So, what’s the role all about?
As a Site Reliability Engineer (SRE) for our large and regionally distributed SaaS platform, your primary responsibilities will be to improve the reliability and availability of our mission-critical cloud-based services.
How will you make an impact?
Essential Duties and Responsibilities:
Observability and Monitoring:
Create new dashboards and metrics to provide comprehensive observability into the health and performance of development teams' applications, including SLI/SLO metrics.
Work with development teams to ensure proper monitoring is set up and enabled for their services.
Identify evolutionary improvements to the observability and monitoring solutions.
Reliability Consulting and Automation:
Consult with development teams on SRE services and best practices to help them improve the reliability of their applications.

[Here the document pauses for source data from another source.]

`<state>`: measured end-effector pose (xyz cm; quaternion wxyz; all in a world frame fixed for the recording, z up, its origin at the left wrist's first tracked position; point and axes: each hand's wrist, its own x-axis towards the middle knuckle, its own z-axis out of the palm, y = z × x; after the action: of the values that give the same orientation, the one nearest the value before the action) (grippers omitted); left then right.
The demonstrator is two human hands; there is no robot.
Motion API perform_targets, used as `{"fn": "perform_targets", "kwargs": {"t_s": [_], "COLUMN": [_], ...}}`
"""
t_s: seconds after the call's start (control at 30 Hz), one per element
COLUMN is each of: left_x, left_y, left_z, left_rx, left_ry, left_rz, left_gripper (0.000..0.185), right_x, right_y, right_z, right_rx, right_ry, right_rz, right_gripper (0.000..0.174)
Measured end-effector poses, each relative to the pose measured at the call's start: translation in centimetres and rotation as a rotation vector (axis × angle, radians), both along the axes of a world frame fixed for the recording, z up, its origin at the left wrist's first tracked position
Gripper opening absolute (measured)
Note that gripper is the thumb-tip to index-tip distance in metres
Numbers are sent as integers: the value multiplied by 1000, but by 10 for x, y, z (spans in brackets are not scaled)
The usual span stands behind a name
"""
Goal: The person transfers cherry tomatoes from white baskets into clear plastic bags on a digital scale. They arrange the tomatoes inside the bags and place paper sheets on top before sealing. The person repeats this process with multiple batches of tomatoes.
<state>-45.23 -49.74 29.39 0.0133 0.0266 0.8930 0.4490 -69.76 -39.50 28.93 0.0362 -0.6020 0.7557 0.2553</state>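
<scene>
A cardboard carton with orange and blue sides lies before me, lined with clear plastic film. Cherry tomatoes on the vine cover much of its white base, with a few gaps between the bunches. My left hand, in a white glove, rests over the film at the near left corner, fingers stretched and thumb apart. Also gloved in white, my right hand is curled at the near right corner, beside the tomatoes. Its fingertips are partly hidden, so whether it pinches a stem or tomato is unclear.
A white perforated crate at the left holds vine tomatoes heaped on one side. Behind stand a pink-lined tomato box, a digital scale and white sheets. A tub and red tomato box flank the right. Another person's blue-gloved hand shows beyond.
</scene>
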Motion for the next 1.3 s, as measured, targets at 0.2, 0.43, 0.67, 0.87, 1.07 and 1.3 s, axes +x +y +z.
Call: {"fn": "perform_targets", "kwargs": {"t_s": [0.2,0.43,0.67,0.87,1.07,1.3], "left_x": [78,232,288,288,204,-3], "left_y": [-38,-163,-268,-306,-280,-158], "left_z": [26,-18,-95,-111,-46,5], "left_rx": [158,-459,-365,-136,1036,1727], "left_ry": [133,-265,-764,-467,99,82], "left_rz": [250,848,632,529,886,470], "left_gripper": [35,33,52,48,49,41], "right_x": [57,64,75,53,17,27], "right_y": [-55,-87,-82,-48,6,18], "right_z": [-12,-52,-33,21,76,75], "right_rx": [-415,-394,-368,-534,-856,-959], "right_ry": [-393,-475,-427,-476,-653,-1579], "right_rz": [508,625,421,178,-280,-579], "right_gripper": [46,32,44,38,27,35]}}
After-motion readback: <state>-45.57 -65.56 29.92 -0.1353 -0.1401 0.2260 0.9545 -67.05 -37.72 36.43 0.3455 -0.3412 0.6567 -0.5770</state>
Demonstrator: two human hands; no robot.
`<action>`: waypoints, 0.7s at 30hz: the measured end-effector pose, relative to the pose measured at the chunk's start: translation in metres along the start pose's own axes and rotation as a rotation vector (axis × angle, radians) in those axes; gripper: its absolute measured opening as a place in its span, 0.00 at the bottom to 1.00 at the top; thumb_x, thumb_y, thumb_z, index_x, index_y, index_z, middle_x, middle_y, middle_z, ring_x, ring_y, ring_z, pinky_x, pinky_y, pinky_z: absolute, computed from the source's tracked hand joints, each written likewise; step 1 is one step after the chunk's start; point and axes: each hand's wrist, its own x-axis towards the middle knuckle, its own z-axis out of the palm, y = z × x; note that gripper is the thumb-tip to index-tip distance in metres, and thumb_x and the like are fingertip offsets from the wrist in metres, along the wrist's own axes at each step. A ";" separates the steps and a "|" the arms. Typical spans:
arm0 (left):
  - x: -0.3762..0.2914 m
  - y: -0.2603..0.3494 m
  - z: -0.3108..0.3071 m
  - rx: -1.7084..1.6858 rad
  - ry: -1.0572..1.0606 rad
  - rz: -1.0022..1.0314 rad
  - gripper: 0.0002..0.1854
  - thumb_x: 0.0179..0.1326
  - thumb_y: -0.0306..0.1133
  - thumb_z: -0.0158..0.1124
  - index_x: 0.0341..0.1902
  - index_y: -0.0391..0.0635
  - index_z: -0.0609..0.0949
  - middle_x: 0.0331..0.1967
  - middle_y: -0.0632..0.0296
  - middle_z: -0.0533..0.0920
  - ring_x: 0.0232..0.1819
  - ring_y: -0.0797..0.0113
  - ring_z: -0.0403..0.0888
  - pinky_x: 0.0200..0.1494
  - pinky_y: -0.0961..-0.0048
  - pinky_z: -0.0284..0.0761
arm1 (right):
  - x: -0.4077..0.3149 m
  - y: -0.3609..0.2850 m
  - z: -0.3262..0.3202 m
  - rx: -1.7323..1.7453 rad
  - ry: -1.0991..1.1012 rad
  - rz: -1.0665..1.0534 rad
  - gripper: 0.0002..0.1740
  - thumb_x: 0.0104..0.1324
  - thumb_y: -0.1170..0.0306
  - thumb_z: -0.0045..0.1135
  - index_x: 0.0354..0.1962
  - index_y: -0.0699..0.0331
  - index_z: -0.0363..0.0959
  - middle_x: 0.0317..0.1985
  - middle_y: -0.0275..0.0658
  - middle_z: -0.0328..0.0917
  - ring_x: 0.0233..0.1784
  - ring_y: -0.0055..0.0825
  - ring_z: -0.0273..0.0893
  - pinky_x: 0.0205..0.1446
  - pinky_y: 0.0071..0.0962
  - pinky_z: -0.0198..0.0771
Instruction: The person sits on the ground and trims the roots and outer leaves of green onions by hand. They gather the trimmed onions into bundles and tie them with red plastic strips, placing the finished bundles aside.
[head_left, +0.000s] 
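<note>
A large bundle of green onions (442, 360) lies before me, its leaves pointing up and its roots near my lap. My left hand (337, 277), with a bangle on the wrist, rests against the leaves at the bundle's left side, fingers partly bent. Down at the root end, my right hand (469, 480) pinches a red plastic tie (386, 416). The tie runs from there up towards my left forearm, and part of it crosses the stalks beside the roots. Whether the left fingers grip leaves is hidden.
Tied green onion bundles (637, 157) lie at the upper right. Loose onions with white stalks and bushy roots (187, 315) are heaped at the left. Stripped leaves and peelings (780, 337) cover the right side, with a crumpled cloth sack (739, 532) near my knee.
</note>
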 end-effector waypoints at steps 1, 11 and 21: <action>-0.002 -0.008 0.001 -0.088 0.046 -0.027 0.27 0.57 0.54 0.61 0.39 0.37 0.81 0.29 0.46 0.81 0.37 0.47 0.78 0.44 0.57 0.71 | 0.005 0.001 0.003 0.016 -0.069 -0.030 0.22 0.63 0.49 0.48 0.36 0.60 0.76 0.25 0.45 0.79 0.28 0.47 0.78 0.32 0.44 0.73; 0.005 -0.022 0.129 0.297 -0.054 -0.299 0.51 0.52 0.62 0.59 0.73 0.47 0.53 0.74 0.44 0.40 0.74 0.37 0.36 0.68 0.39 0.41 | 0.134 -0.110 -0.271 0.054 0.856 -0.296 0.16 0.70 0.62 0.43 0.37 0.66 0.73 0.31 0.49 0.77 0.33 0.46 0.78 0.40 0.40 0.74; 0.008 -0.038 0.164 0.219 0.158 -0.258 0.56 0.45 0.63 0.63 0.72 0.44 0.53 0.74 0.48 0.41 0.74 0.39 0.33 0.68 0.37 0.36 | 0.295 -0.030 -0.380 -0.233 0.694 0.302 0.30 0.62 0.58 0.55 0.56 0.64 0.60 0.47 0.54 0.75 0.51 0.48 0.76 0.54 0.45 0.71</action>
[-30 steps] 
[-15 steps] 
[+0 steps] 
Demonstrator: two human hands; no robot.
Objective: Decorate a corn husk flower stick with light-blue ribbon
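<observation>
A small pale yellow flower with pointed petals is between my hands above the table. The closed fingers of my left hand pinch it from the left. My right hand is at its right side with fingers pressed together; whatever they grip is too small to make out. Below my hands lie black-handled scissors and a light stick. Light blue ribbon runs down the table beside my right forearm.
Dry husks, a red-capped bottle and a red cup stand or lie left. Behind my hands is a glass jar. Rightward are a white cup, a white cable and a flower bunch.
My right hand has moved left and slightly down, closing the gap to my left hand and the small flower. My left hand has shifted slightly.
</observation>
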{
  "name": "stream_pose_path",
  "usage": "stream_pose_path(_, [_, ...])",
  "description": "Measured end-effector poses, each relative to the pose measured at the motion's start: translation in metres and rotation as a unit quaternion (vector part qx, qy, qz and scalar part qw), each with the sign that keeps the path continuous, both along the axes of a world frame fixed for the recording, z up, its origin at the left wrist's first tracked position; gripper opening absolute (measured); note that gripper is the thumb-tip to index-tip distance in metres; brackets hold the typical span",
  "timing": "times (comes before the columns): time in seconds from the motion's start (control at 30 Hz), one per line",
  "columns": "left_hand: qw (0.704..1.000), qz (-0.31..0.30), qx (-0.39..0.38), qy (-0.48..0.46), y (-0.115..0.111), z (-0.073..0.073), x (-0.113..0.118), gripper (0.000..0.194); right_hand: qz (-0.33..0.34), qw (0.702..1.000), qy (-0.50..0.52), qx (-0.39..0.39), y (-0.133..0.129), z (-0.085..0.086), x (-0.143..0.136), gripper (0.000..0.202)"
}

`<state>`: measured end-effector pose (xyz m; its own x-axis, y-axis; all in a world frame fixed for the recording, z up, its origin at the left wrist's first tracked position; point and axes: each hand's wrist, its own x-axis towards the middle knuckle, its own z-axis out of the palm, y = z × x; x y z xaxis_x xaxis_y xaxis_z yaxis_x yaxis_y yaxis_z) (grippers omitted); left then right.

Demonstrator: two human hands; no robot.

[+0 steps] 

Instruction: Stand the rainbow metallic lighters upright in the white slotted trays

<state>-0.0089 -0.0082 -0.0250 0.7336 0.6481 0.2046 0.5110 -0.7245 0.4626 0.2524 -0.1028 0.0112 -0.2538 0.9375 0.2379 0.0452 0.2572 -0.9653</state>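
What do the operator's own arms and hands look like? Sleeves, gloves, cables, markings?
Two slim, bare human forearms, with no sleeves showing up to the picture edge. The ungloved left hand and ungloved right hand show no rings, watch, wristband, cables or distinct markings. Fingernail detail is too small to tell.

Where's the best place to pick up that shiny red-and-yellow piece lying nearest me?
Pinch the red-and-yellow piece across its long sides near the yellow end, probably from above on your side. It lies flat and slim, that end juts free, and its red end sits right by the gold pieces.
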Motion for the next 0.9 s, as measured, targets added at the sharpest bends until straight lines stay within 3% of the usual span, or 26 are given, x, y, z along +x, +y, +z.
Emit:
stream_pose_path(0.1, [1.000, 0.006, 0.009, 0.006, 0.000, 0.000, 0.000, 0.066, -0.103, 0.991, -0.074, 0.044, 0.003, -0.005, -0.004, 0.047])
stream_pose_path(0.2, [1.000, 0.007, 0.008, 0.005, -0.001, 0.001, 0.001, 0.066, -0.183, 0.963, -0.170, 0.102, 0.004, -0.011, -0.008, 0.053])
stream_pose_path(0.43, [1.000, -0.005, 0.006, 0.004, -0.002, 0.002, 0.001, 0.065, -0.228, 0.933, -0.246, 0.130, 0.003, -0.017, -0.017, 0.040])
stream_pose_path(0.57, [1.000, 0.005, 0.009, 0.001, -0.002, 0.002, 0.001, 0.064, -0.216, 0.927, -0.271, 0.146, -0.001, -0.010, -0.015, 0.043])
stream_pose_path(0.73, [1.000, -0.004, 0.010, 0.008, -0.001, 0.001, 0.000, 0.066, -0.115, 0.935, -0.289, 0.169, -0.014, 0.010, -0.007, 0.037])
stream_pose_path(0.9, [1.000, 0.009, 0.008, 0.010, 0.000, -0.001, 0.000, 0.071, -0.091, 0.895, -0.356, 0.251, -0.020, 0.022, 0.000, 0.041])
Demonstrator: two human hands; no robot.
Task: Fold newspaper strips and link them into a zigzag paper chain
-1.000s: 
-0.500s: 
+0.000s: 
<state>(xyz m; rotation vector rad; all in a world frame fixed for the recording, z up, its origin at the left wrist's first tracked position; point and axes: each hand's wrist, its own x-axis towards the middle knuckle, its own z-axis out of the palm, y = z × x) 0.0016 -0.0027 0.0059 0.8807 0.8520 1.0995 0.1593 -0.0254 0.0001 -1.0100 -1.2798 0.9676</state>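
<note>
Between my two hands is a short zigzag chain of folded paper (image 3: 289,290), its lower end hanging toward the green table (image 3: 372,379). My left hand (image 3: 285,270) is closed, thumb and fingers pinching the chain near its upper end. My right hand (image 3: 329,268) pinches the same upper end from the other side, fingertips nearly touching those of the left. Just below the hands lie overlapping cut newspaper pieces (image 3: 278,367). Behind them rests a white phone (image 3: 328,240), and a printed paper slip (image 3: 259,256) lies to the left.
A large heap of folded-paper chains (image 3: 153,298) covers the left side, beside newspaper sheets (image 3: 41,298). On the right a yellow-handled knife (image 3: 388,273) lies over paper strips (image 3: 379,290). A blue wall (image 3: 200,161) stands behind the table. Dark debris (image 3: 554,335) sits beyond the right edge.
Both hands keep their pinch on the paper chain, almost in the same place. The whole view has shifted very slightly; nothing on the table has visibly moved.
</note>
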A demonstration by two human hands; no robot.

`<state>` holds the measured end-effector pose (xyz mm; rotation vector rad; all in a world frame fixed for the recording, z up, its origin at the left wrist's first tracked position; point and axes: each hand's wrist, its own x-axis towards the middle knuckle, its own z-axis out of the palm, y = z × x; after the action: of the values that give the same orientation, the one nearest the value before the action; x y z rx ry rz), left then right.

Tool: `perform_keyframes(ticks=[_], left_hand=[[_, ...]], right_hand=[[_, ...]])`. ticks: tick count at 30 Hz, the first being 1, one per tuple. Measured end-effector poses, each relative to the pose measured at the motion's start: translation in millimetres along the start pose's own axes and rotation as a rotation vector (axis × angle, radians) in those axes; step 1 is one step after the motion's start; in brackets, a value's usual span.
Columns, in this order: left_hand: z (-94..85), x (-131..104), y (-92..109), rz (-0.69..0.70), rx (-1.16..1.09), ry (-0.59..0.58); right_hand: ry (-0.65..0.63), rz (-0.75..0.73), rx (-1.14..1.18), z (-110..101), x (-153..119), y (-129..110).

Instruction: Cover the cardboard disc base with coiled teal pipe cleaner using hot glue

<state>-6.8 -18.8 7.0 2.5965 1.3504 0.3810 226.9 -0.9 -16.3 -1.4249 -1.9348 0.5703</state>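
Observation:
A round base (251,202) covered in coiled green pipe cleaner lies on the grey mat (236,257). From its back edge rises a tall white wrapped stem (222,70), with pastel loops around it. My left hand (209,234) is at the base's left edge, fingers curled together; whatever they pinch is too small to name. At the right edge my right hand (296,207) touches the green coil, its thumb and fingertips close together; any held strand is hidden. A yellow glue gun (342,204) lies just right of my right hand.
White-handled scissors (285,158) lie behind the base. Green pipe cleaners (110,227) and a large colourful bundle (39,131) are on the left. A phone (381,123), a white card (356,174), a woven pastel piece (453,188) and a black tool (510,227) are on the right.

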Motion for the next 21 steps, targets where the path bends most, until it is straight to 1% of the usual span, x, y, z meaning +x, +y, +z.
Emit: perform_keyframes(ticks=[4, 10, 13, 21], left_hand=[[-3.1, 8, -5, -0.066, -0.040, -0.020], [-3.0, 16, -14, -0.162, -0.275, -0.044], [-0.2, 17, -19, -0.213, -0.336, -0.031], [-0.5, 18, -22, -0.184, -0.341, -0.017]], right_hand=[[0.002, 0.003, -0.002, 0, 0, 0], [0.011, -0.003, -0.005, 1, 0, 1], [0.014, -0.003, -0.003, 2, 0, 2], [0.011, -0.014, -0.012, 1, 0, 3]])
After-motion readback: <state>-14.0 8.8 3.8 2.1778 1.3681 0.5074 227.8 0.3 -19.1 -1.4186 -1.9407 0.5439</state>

Create automation and tooling to reduce toil and manual intervention.
Incident and Problem Management:
Assist other teams in data and performance analysis to identify the root causes of issues and recommend automation actions.
Knowledge Sharing and Mentoring:
Review the work of other SREs and provide training and guidance to help them improve their skills.
Communicate effectively with both technical and non-technical peers and customers.
Process and Documentation:
Follow established processes when performing work or help document and create processes, as necessary.
Document troubleshooting steps and results in appropriate locations for historical access.
Ensure compliance with policies, procedures, and standards.
Implement or coordinate remediation required by audits and assessments, and document, as necessary.
Time Estimation:
Estimate the time required to complete activities and projects.
Have you got what it takes?
4+ years programming/scripting experience with any of the following: (Go, Python, .Net (C#), Node)
4+ years of experience working within public or private cloud environments
4+ years of SRE/DevOps/Observability or related experience
4+ years of AWS
Experience with Agile, Jira, GitHub, monitoring, automation, dashboarding
The role will have rotational Shifts: 7:30 PM to 4:00 AM (IST) / 12:00PM to 7:00 PM (IST)
You will have an advantage if you also have:
Kubernetes + certification, Grafana , AWS, Azure, DevOps experience.
Any Graduate